* [Collected material]
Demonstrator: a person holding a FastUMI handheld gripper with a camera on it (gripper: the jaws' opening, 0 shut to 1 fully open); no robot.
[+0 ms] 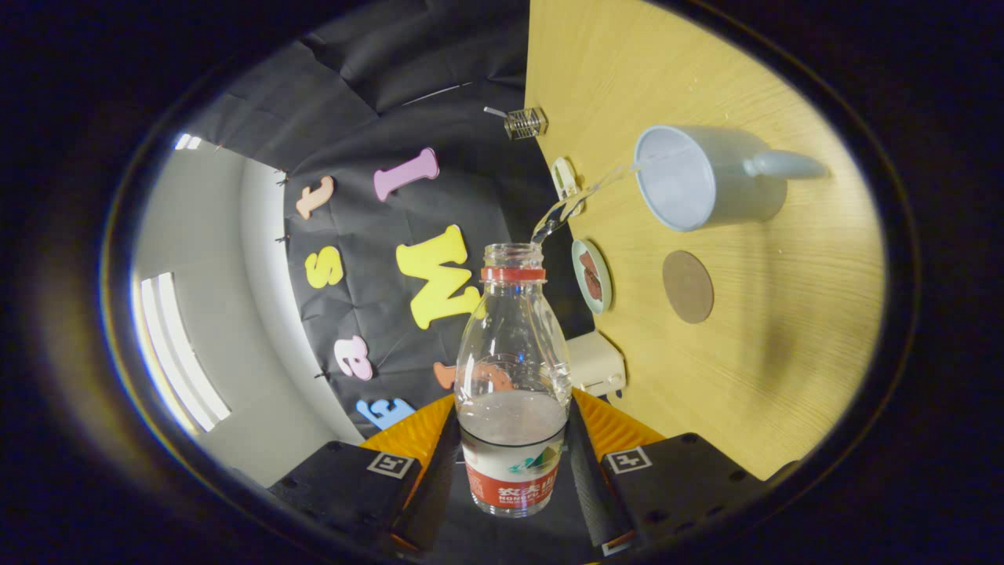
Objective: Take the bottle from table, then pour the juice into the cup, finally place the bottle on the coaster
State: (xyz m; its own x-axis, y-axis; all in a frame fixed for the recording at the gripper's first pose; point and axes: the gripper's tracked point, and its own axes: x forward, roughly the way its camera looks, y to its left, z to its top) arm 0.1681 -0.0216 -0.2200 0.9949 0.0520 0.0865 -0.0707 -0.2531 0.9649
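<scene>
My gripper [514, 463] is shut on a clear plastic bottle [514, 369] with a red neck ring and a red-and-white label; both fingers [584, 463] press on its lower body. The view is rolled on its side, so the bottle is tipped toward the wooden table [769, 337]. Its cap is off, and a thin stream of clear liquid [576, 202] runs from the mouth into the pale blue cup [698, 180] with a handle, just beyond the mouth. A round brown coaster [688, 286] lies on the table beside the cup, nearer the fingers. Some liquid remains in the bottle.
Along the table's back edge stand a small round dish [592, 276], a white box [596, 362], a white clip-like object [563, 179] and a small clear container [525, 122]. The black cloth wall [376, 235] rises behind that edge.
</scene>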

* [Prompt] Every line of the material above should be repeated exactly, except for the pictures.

* [Written solution]
Demonstrator: a person holding a FastUMI handheld gripper with a camera on it (gripper: the jaws' opening, 0 shut to 1 fully open); no robot.
[+0 ms] 
Objective: Take the bottle from table, then pour the juice into the cup, finally place the bottle on the coaster
State: (xyz m; its own x-axis, y-axis; all in a frame fixed for the recording at the gripper's first pose; point and axes: the gripper's tracked point, and its own axes: x forward, roughly the way its camera looks, y to its left, z to its top) arm 0.1681 -0.0216 -0.2200 0.9949 0.0520 0.0865 -0.0707 -0.2531 0.9649
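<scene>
My gripper [514, 463] is shut on a clear plastic bottle [514, 369] with a red neck ring and a red-and-white label; both fingers [584, 463] press on its lower body. The view is rolled on its side, so the bottle is tipped toward the wooden table [769, 337]. Its cap is off, and a thin stream of clear liquid [576, 202] runs from the mouth into the pale blue cup [698, 180] with a handle, just beyond the mouth. A round brown coaster [688, 286] lies on the table beside the cup, nearer the fingers. Some liquid remains in the bottle.
Along the table's back edge stand a small round dish [592, 276], a white box [596, 362], a white clip-like object [563, 179] and a small clear container [525, 122]. The black cloth wall [376, 235] rises behind that edge.
</scene>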

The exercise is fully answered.